#### [Your goal]
From the records that follow, copy every line that contains the word "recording".

#### [Records shown]
===============
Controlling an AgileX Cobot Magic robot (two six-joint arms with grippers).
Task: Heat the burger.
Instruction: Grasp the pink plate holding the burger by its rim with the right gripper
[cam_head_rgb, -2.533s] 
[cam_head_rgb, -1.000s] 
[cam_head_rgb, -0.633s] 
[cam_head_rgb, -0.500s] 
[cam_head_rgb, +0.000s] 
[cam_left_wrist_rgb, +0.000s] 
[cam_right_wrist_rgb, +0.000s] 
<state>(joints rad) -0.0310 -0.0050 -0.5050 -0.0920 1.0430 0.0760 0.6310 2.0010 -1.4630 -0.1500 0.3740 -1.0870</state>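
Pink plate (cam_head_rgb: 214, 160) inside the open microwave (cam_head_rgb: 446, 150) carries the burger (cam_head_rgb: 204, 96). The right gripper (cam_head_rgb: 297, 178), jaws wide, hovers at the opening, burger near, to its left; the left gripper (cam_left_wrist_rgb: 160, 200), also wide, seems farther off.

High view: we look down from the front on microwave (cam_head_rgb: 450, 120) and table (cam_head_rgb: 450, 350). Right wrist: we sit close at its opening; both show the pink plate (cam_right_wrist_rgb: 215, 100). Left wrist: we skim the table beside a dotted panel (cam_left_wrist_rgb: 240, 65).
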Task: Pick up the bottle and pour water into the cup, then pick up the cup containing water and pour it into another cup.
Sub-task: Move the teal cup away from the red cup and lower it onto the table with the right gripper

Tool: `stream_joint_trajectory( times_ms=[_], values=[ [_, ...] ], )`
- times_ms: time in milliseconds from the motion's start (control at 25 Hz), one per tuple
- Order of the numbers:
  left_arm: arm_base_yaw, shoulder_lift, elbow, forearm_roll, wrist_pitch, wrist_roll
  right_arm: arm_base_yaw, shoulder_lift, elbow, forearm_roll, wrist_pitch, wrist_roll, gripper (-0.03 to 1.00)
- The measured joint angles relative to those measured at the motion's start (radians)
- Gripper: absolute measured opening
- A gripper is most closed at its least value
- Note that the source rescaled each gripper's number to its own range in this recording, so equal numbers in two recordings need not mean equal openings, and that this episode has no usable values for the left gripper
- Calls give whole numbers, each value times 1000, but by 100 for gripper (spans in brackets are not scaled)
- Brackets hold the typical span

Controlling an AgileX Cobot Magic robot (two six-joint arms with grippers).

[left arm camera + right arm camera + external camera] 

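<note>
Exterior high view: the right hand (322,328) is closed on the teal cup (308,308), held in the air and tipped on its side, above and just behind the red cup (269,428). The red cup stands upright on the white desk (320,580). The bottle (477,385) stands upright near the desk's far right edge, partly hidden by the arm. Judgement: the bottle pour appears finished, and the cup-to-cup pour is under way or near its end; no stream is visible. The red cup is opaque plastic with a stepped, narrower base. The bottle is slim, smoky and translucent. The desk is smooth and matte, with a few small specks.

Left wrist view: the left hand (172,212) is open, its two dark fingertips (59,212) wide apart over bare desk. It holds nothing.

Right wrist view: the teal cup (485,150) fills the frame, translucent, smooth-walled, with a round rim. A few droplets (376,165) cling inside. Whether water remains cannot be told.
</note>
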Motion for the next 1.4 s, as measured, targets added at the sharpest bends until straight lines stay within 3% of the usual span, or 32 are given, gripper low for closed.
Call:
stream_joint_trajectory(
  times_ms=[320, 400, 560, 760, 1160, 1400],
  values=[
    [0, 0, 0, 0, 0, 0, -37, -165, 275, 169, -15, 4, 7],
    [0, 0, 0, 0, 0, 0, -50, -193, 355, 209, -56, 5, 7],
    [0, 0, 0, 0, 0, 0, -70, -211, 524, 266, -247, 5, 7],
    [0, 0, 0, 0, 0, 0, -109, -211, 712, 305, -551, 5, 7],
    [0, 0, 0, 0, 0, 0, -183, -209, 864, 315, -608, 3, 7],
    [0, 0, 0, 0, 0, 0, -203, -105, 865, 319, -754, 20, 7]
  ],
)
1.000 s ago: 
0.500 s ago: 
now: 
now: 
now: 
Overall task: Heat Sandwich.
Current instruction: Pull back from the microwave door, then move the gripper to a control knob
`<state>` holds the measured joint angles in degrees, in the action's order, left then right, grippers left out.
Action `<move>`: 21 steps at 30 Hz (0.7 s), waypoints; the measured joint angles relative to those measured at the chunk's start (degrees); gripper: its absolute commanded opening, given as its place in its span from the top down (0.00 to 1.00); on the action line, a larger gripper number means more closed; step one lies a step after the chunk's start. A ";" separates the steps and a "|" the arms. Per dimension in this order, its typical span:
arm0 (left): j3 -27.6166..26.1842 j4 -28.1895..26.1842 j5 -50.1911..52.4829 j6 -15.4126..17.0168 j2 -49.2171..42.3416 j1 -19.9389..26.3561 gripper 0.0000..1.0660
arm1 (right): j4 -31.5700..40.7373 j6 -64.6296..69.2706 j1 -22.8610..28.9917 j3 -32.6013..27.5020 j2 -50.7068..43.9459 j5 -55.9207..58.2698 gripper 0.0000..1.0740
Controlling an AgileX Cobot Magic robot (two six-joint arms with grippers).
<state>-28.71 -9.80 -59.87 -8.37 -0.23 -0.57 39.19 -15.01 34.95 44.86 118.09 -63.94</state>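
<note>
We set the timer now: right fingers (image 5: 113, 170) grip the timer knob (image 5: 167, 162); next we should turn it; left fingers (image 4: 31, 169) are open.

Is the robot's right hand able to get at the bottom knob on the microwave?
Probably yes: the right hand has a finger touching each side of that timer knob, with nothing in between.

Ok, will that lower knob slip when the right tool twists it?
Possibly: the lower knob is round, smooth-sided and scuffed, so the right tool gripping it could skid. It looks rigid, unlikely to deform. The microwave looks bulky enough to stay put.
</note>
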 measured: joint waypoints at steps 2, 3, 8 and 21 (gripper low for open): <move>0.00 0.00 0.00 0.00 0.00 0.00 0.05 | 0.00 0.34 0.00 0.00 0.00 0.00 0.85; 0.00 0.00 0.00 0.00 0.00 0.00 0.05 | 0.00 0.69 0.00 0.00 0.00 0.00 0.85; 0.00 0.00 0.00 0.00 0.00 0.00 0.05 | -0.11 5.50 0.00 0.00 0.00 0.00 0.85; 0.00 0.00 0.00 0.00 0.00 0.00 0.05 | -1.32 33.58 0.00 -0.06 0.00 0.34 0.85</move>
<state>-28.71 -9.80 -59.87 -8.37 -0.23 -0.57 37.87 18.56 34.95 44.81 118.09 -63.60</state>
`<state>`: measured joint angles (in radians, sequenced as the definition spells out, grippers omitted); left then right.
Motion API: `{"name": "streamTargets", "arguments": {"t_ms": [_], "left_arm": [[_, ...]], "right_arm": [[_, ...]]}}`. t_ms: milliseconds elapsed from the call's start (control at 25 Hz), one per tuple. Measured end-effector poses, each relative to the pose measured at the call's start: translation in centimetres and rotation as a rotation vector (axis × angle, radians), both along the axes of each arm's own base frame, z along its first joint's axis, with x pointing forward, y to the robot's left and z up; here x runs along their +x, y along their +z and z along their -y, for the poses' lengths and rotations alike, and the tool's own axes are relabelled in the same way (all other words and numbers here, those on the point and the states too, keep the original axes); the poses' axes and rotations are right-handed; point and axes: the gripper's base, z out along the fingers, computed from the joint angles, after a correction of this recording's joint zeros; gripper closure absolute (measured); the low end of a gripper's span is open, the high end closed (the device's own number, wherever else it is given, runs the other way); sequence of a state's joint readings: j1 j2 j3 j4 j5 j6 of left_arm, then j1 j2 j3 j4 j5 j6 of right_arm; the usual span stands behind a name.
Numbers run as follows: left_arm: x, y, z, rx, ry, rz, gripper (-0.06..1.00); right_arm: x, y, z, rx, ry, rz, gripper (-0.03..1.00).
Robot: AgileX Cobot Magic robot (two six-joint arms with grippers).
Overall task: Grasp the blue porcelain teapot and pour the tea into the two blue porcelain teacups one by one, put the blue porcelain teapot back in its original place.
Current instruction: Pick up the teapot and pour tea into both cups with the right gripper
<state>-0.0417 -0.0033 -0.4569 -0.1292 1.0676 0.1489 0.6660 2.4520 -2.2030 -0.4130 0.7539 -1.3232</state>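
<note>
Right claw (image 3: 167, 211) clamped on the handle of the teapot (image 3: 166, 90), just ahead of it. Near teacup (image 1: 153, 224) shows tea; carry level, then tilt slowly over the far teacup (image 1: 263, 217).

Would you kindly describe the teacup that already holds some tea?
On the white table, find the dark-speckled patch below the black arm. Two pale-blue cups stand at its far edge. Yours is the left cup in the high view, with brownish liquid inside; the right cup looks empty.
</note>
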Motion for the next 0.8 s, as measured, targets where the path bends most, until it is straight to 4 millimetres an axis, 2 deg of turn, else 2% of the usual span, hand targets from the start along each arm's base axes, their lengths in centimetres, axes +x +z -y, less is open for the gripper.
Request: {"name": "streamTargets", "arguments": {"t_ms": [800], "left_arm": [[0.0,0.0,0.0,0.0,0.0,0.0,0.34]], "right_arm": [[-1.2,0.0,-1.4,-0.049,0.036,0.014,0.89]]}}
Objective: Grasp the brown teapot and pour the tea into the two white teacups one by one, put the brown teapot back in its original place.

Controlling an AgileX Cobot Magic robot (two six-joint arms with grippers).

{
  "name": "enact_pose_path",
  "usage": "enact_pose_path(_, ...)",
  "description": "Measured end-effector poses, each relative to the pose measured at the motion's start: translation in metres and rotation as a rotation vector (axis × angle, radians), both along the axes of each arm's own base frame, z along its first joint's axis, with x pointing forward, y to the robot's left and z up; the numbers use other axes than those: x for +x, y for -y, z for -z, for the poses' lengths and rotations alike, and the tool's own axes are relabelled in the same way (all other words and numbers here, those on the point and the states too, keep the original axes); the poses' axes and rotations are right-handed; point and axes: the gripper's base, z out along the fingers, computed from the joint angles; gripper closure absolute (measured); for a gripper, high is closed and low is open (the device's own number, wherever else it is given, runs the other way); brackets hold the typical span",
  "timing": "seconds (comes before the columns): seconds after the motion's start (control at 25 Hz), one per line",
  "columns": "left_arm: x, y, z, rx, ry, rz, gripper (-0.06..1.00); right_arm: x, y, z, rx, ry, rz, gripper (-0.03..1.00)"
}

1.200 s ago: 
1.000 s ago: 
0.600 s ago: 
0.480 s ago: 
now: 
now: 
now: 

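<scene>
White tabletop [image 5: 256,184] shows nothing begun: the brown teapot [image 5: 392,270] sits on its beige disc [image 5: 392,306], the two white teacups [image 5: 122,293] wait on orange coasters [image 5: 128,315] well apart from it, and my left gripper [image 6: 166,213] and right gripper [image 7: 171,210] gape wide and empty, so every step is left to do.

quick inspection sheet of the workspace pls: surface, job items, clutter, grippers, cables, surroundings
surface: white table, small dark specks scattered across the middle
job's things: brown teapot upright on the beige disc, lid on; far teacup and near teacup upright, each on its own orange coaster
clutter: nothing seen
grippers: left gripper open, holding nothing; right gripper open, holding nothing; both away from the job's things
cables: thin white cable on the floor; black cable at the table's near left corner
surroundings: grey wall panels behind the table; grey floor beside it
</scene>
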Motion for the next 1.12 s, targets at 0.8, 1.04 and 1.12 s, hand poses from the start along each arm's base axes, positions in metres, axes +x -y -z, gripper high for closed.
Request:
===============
#### [Task response]
- Note that the source rescaled each gripper's number to its own range in this recording, so equal numbers in two recordings need not mean equal openings, and that this episode has no usable values for the left gripper
Motion API: `{"name": "streamTargets", "arguments": {"t_ms": [_], "left_arm": [[_, ...]], "right_arm": [[_, ...]]}}`. t_ms: milliseconds elapsed from the call's start (control at 25 Hz), one per tuple. Measured end-effector poses, each relative to the pose measured at the call's start: translation in centimetres and rotation as a rotation vector (axis × angle, radians), both along the axes of each arm's own base frame, z along its first joint's axis, with x pointing forward, y to the robot's left and z up; here x runs along their +x, y along their +z and z along their -y, for the poses' lengths and rotations alike, and the tool's own axes are relabelled in the same way (all other words and numbers here, those on the point and the states too, keep the original axes); the poses' axes and rotations are right-handed; point and axes: the gripper's base, z out along the fingers, computed from the joint angles, after a correction of this recording's joint zeros; gripper closure absolute (measured); the low end of a gripper's span is open, the high end closed (the device's own number, wherever else it is given, runs the other way); sequence of a state's joint readings: j1 j2 j3 j4 j5 j6 of left_arm, then j1 j2 j3 j4 j5 j6 of right_arm; the usual span stands behind a name.

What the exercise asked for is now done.